Éclatement total de l’officine.
Même si aujourd’hui l’agencement digital en est à sa gestation, quelques idées directrices peuvent permettre de s’en faire une idée. Pour François Guillot, on assistera à « un éclatement total de l’officine, un peu à l’image de ce qui s’est passé dans les banques. Un espace dédié aux ordonnances, et d’autres spécialisés selon les choix des officines, la para, la diététique, l’orthopédie etc… » Et bien sûr le ou les espaces de confidentialité. « Ces différents espaces seront rythmés et balisés par les écrans, les bornes digitales et/ou les meubles intégrés avec écrans tactiles, précise Bernard Deniel, pour des officines qui ont de l’espace, 200 à 300 m2 ». Ils pourraient même être « réenchantés » par les technologies digitales, car celles-ci apportent de la nouveauté à moindre frais, en changeant les messages, en apportent leur touche à la création d’un univers donné. Cela est notamment très vrai pour les pharmacies qui ont choisi des formules d’agencement modulaire permettant de changer par le biais de la signalétique l’ambiance du moment.
Les technologies digitales viennent ainsi leur prêter main-forte. À condition bien sûr d’en travailler le contenu, car de la même manière que les écrans statiques ne sont efficaces qu’à partir du moment où leur contenu est réactualisé, la communication interactive doit être alimentée régulièrement. Laisser les mêmes enquêtes et les mêmes promotions sur une borne interactive pendant plusieurs mois est contre productif. « Le rôle des groupements dans la mutualisation des informations sera un vrai catalyseur », estime ainsi Bernard Deniel. Par ailleurs, l’un des espaces qui pourrait être le plus facilement travaillé avec des écrans digitaux est celui de l’accueil. Il existe des systèmes dédiés à cette tâche, comme dans d’autres commerces avec une gestion de l’attente par le biais de tickets, mais peut-être est-il possible de considérer cette gestion de manière plus ludique. François Guillot évoque des écouteurs comme dans les musées. Pour lui, l’essentiel est d’initier un parcours dans l’officine.

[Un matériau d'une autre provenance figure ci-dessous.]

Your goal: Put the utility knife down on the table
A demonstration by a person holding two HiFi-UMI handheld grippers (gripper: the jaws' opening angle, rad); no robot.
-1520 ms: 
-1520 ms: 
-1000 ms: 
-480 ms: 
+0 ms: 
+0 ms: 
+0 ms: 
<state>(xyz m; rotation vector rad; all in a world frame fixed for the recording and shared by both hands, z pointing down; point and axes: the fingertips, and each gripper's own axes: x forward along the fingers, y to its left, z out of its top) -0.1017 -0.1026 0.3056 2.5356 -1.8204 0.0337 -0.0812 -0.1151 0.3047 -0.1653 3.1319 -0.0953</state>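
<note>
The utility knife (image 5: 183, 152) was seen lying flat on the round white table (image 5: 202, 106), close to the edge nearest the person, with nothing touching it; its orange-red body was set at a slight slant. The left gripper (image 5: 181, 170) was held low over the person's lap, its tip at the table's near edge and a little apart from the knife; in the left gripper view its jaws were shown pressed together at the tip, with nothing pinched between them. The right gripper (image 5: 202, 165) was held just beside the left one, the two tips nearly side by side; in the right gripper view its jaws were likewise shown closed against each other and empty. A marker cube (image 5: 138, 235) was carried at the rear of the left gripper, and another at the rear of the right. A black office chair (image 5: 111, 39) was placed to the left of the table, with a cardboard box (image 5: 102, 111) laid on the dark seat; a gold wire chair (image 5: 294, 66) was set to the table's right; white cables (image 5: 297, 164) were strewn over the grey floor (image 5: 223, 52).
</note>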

De toute évidence, les pharmaciens, pour ceux en tout cas qui seraient intéressés, devront choisir à travers une offre qui ne manquera pas de s’étoffer. Ils ne pourront pas utiliser tout ce qui est et sera proposé, la taille moyenne d’une officine est de 115 m2, rappelle François Guillot. La question, plus encore qu’avec l’agencement traditionnel, sera de se demander quel est l’apport concret d’un aménagement digital de telle ou telle partie de l’officine. Cela sera peut-être pour les agenceurs l’occasion de développer des idées originales afin de susciter l’intérêt des pharmaciens, comme par exemple le projet d’installer un point de rechargement des smartphones dans les officines : « le rechargement est un vrai problème pour tout le monde et il suffit d’un endroit où le faire dans l’officine pour faire entrer le client et lui laisser le temps de déambuler dans l’espace de vente, il peut très bien repartir avec un dentifrice », estime Jean Maurice Morque. « Les technologies digitales apportent aux clients de l’espace et du temps », conclut-il.